4. If yes, search that part, otherwise, search another part.

For example, nums = [6, 7, 0, 1, 2, 5], target = 3:

• The middle = 0, left part = [6, 7, 0], right part = [0, 1, 2, 5].
• We check which part is sorted by checking if the first element <= the last element in each part. The right part is sorted.
• Then we check if target in the range of sorted part, 3 in 0..5, so we search the right part.
• Otherwise, we search another part.
• So on...

fun search(nums: IntArray, target: Int): Int {
    var left = 0
    var right = nums.size - 1
    while (left <= right) {
        val middle = left + (right - left) / 2
        if (target == nums[middle]) return middle

        if (nums[left] <= nums[middle]) { // left part is sorted?
            if (target in nums[left]..nums[middle]) // Check if target in this sorted part
                right = middle - 1
            else 
                left = middle + 1
        } else {
            // Otherwise, right part is sorted.
            if (target in nums[middle]..nums[right]) // Check if target in this sorted part
                left = middle + 1
            else
                right = middle - 1
        }
    }
    return -1
}

• Time Complexity: O(log N), where N is the length of nums.
• Space Complexity: O(1).

Edge Cases

Consider the small test cases with odd and even size could be helpful:

• Array of size 1: [1], target is present or not.
• Array of size 2: [1,3] and [3,1], target is present or not.
• Target is at the pivot point (the smallest or largest element).
• Array is not rotated (fully sorted).
• Target is not present at all.

How to avoid:

• Always check nums[left] <= nums[mid] to determine the sorted half, not just <.
• Be careful with the range checks: use in nums[left]..nums[mid] and in nums[mid]..nums[right].

Pitfalls

• Using < instead of <= when checking if a half is sorted can cause infinite loops or miss the target.
• Not updating left and right correctly when the target is not in the sorted half.
• Forgetting to check for the target at mid before other logic.
• Off-by-one errors in the binary search loop, such as using left < right instead of left <= right or updating right = mid instead of right = mid - 1, which can cause infinite loops or miss elements at the boundaries.

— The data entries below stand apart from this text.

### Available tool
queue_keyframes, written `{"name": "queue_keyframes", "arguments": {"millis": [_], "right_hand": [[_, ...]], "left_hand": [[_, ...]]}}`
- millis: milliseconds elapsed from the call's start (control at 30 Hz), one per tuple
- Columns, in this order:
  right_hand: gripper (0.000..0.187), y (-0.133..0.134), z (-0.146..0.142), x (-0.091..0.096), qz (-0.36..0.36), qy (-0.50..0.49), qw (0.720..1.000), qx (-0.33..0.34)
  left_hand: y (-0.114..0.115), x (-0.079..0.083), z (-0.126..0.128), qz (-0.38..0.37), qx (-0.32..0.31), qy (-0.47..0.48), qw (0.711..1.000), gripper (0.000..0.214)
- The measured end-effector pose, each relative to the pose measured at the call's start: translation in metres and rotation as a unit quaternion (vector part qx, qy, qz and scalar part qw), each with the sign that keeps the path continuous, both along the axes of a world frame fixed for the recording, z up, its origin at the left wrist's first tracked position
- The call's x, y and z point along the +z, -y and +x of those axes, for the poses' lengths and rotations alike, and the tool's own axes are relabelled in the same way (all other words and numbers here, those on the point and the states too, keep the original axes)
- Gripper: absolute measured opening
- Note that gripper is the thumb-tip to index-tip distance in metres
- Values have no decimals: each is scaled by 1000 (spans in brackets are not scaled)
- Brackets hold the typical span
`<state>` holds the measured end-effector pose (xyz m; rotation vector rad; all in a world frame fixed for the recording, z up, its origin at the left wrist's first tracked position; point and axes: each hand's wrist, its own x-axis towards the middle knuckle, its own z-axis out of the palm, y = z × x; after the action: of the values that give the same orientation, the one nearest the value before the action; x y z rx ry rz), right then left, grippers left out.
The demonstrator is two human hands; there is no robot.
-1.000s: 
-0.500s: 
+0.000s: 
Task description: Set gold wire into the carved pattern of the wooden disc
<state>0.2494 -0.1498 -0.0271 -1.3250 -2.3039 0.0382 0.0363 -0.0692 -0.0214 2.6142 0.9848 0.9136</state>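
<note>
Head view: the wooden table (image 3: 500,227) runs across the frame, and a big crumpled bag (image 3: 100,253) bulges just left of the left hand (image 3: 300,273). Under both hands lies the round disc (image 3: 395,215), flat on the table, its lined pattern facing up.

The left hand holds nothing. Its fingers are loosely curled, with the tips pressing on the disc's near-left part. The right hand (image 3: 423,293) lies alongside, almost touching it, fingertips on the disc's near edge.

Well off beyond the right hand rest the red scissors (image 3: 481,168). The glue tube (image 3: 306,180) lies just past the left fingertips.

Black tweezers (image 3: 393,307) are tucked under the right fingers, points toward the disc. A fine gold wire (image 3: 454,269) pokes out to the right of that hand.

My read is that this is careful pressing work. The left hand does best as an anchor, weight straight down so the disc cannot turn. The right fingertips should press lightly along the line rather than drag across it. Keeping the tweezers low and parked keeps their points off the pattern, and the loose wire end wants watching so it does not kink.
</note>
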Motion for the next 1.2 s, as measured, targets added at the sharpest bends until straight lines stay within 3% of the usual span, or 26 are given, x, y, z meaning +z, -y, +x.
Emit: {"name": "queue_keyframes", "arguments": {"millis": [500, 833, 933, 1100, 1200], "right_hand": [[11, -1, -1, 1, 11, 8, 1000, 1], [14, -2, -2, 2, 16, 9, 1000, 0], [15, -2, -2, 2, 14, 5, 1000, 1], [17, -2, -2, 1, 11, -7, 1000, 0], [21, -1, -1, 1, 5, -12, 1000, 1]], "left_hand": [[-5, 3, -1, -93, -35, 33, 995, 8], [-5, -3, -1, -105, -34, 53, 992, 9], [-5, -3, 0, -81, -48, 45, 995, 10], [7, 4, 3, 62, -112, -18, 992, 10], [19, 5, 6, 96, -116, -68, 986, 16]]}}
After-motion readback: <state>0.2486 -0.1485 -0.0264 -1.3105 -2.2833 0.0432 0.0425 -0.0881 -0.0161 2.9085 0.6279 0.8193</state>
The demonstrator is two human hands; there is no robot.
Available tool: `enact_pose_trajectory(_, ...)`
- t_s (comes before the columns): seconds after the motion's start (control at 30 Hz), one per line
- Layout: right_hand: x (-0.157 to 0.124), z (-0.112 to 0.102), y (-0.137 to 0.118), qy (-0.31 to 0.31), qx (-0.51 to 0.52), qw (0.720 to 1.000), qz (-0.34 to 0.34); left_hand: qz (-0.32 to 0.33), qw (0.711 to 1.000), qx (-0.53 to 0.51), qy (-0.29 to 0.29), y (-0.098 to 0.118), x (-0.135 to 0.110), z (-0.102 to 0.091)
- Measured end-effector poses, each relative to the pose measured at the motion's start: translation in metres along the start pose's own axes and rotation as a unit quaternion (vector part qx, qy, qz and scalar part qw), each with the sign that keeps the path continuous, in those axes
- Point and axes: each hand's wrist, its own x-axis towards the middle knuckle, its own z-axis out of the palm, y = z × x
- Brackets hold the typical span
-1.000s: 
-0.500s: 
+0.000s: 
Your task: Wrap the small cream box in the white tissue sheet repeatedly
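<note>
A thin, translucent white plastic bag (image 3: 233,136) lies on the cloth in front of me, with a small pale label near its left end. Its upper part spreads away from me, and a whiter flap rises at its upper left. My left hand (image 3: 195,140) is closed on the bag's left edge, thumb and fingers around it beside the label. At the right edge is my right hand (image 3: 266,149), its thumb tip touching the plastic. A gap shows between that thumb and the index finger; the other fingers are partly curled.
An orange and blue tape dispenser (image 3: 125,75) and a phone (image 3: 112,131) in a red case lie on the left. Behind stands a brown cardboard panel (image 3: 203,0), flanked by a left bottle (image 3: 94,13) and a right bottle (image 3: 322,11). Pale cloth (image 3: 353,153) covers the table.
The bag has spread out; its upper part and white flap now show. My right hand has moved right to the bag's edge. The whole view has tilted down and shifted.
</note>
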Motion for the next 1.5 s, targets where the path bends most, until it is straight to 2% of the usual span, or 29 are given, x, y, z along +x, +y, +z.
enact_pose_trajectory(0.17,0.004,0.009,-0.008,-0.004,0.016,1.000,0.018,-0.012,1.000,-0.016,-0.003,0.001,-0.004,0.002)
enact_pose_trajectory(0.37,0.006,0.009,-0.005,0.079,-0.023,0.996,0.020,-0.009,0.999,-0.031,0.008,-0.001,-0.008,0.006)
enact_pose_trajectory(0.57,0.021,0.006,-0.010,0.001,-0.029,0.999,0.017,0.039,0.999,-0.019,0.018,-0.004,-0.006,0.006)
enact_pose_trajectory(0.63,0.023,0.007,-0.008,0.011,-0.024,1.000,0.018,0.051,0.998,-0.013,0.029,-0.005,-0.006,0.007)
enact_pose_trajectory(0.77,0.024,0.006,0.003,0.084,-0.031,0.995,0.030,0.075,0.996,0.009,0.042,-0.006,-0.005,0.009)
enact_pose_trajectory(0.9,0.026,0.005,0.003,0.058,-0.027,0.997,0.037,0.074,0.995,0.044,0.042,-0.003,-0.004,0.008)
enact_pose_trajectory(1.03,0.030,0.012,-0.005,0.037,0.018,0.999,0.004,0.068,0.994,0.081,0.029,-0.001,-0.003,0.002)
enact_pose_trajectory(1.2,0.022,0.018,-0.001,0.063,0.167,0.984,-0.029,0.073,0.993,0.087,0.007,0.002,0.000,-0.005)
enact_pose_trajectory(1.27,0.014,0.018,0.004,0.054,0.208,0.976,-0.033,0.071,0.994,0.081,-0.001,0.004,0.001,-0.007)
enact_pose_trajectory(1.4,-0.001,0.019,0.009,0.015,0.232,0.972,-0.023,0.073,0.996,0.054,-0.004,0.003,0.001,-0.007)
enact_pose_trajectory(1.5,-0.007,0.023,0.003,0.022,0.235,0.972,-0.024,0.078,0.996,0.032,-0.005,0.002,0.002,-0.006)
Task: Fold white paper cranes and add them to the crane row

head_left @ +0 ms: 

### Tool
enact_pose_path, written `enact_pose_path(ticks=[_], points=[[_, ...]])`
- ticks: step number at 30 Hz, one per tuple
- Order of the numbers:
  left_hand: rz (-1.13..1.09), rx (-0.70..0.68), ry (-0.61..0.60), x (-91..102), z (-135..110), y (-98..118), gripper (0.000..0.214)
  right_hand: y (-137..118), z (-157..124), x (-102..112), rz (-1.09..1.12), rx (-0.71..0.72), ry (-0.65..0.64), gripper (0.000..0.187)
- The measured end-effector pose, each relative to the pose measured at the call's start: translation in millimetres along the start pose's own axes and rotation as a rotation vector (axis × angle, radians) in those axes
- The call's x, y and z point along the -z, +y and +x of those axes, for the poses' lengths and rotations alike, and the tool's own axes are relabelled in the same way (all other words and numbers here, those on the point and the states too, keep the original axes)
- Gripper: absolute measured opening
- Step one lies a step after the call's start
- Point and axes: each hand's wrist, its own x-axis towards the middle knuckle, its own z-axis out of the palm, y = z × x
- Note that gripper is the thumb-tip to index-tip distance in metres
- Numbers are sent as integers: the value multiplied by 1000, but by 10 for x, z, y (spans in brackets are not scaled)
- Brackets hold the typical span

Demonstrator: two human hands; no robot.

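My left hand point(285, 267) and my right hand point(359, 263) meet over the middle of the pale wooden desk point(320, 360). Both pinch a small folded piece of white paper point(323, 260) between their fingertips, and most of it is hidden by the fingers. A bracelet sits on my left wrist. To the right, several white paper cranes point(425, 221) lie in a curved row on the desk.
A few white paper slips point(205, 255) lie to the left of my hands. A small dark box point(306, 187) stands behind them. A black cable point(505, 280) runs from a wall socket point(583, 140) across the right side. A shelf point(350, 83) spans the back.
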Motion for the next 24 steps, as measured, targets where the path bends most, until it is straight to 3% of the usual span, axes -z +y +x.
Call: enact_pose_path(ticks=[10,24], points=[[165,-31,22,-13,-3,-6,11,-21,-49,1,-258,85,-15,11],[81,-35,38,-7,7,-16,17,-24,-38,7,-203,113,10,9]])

Similar or Follow-up Problems

• 81. Search in Rotated Sorted Array II

TODO: Try to understand this approach: https://leetcode.com/problems/search-in-rotated-sorted-array/solutions/154836/the-inf-and-inf-method-but-with-a-better-explanation-for-dummies-like-me/

Suppose we have the rotated array: `[5, 6, 7, 0, 1, 2, 3]`
* If the target is `6` in left half, then we can search the left part, the array looks like `[5, 6, 7, oo, oo, oo, oo]`, it's still sorted. 
* If the target is `2` in right half, then we can search the right part, the array looks like `[-oo, -oo, -oo, 0, 1, 2, 3]`.

WA

• It leads to WA ([3,1], 1):

if (nums[left] < nums[middle]) {
    if (target in nums[left]..nums[middle])
        right = middle - 1
    else 
        left = middle + 1
} else {
    if (target in nums[middle]..nums[right])
        left = middle + 1
    else
        // Meet the condition and then break the while loop
        right = middle - 1
}

• It leads to TLE ([3,1], 0) because all the conditions don't meet:

// Not meet
if (nums[left] < nums[middle]) {
    if (target in nums[left]..nums[middle])
        right = middle - 1
    else 
        left = middle + 1
} else if (nums[middle] <= nums[right]) { // Not meet as well
    if (target in nums[middle]..nums[right])
        left = middle + 1
    else
        right = middle - 1
}